---- Supplied material
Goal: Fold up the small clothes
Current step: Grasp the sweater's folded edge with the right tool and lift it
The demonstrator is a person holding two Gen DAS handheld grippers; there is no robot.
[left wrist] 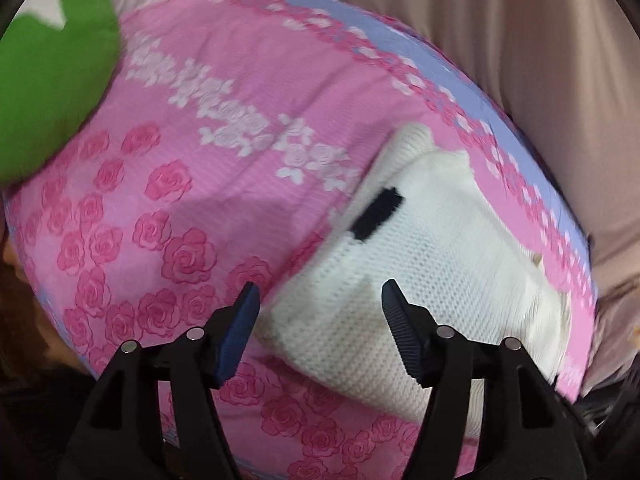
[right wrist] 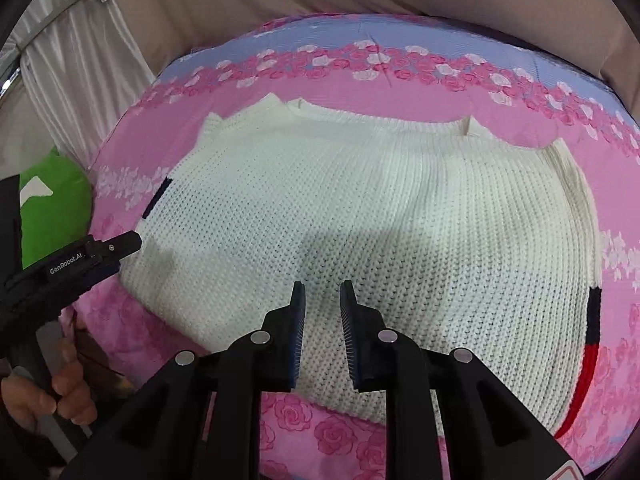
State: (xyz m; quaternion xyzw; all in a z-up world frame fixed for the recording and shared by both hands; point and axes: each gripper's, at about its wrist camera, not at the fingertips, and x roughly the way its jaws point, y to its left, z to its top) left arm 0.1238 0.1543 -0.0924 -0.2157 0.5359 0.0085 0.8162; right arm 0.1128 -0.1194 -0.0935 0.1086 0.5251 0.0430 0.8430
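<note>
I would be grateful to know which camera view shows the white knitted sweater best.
The right wrist view: the white knitted sweater lies spread across the pink rose-patterned bedsheet, nearly whole, with black and red stripes at one cuff. The left wrist view shows only one blurred end with a black stripe.

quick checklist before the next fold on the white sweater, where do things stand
1. White knit sweater lies spread flat on the pink rose bedspread: ok.
2. Left gripper jaws apart, nothing pinched: ok.
3. Right gripper jaws narrowly apart above the knit, nothing between them: ok.
4. Green cushion apart from the sweater: ok.
5. Sleeves tucked evenly underneath: cannot tell.
6. Sweater fully on the bedspread, no edge hanging off: ok.
</note>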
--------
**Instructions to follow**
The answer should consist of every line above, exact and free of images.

**Exercise output**
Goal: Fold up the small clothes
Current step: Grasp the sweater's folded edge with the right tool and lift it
The demonstrator is a person holding two Gen DAS handheld grippers; there is no robot.
[left wrist] 
[right wrist] 
State: (xyz m; quaternion xyzw; all in a z-up world frame fixed for the recording and shared by both hands; point and axes: each gripper's, at about its wrist camera, not at the fingertips, and x roughly the way its jaws point, y to its left, z to its top) left arm 0.1238 0.1543 -0.0924 -0.2157 0.5359 0.0085 0.8162; right arm 0.1128 -0.1194 -0.0935 0.1086 0.5251 0.0430 0.8430
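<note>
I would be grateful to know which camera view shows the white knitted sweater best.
The right wrist view: the white knitted sweater lies spread across the pink rose-patterned bedsheet, nearly whole, with black and red stripes at one cuff. The left wrist view shows only one blurred end with a black stripe.

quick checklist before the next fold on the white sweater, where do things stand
1. White knit sweater lies spread flat on the pink rose bedspread: ok.
2. Left gripper jaws apart, nothing pinched: ok.
3. Right gripper jaws narrowly apart above the knit, nothing between them: ok.
4. Green cushion apart from the sweater: ok.
5. Sleeves tucked evenly underneath: cannot tell.
6. Sweater fully on the bedspread, no edge hanging off: ok.
</note>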

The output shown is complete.